Teodoro y Ana han estado varios días enfermos. ¿Que los hombres son quejicas? Este dueño mío es el que más, es un hipocondríaco de libro. Le vi haciendo testamento, despidiéndose de los almendros desde la ventana de su cuarto mientras tosía como si se le arrancara el pecho. No dejó de gimotear por el día y por las noches, entre las toses y las veces que se levantaba a tomarse la temperatura, la casa parecía un lugar de peregrinaje para tuberculosos.
Pero a los cinco días como nuevo y la pobre Ana a pesar de una fiebre altísima y una tos desgarradora, se ha dedicado a cuidar al quejumbroso enfermo, que, por cierto, me miraba con cara de místico a punto de elevarse a los cielos; no lo dejé que se me acercara a menos de tres metros. Quiso ir a Urgencias y yo pensé: Le voy a dar un mordisco en un tobillo, que va a tener razones para ir.
Después de una semana tortuosa, la paz ha vuelto a la casa. El lastimero ha empezado a leer y a dejarnos en paz; Ana ha preparado un Pan Bendito que a mi me parece una copia de unos panes dulces que hacían en una patisserie cerca de mi casa en París. Aquí los hacen para las fiestas de San Blas y dicen que si rezas un padre nuestro antes de comerlo, el santo te protege la garganta todo el año.

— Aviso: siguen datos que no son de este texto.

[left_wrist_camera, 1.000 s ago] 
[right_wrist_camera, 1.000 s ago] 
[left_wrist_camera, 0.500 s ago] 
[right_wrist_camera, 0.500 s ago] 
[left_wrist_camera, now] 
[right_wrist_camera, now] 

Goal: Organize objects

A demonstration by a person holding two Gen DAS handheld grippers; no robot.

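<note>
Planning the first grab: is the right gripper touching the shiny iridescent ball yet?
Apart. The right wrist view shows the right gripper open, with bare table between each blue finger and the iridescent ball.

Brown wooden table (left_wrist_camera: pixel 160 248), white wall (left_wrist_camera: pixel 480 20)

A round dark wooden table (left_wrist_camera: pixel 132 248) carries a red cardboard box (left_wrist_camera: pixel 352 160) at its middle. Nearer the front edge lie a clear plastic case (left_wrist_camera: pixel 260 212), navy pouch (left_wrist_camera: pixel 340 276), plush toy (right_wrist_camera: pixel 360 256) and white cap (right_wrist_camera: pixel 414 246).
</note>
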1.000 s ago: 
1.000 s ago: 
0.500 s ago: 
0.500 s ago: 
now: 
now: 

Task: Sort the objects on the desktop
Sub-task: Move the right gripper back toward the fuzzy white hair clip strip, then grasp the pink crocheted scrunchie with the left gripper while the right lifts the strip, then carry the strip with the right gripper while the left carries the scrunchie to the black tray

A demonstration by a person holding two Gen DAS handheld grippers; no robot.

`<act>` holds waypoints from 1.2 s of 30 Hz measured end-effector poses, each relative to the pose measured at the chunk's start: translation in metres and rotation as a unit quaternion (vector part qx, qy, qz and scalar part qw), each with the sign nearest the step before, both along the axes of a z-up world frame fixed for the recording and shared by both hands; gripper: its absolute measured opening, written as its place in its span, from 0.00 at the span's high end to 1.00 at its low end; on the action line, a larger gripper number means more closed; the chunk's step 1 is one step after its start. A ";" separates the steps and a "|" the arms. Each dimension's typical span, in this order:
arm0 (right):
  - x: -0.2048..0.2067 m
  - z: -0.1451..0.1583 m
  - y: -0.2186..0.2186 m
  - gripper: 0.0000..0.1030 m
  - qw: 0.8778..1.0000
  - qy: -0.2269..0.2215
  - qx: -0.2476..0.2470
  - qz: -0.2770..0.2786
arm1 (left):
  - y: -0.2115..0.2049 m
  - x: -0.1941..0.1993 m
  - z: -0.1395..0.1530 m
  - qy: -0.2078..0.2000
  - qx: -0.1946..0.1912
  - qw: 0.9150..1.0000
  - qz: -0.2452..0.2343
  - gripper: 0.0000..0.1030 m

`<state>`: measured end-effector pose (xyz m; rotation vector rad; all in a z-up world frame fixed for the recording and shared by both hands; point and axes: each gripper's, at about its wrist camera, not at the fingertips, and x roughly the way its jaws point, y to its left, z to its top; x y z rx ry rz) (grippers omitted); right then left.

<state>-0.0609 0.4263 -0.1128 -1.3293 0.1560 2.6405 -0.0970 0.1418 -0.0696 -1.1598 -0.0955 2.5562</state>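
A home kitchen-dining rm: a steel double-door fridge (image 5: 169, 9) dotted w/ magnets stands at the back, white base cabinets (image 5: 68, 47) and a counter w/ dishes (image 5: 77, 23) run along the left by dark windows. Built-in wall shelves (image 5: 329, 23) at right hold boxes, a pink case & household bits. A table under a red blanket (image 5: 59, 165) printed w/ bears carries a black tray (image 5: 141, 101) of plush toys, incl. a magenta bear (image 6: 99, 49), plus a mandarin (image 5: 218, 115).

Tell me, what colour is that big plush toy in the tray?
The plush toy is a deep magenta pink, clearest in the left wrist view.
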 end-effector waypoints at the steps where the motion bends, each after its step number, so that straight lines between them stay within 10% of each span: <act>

Teodoro anda ganduleando, sin ganas de caminar; lo que yo os digo, este hombre ya no es lo que era, pero a mí no me quita nadie mi paseo diario por los caminos de tierra y mis excursiones a los cerros repletos de tomillo y esparto. Ayer vi bastantes conejos, huían al verme, pero yo no soy cazador, mi estómago está acostumbrado desde mi nacimiento a guisos elaborados o a comida canina vitaminada.
Me gusta este paisaje solitario de las mañanas; me entretiene tanto pedregal y los atochales llenos de caracoles, los huelo, me gusta el rastro que dejan a su paso.
Estos días tan frío, con los ribazos llenos de escarcha, me avivan el olfato y puedo oler la presencia de alguien a cinco kilómetros. Ayer fui otra vez a visitar a mi amigo Cohen, vivimos bastante distanciados, pero merece la pena corretear un rato con él. Me han recibido con unos trozos de longaniza sustanciosa y caliente; son muy generosos en esta casa.
Hemos echado unas carreras y después hemos conversado de nuestras cosas a la sombra de una olivera. Me gusta ver cómo levanta las orejas en cuanto escucha algún sonido nuevo, su sentido más despierto es el oído, el mío el olfato y los dos podemos ver los huevos de un mosquito en vuelo a cinco kilómetros.
La despedida de mi amigo ha sido emotiva, y volviendo a mi casa he empezado a notar un extraño desasosiego. Estoy enamorado desde hace años de Venus, una perra francesa de dulces maneras, de mirada electrizante y de pelo suave. Hace mucho tiempo que no nos vemos ni nos olemos.
¿Vivirá todavía?
Esa pregunta me atormenta, me gustaría volver a verla. Le cuento a mi amigo cómo la añoro y él me habla de un desengaño amoroso y de imposibilidad física de sexo debido a su castración. Vuelvo pensativo y Teodoro me lanza una mirada inquisitiva e intenta interrogarme utilizando ese sarcasmo que tanto odio en los humanos:
—Menudo paseo el de hoy, tres horas fuera de casa, voy a tener que atarte en corto, sinvergüenza.
Ni le miro, me tumbo al calorcico cerca de la chimenea, huele a lentejas con chorizo guisándose lentamente, cierro los ojos, suspiro. Escucho a Ana a mi espalda.
—A este perro le pasa algo, nunca le había oído suspirar.
Se supone que los perros no suspiramos. Ha venido a visitarnos nuestro vecino Pelayo, el cazador. Su perro me ha propuesto echarnos unas carreras, pero le he dicho que me duele la cabeza, necesito pensar.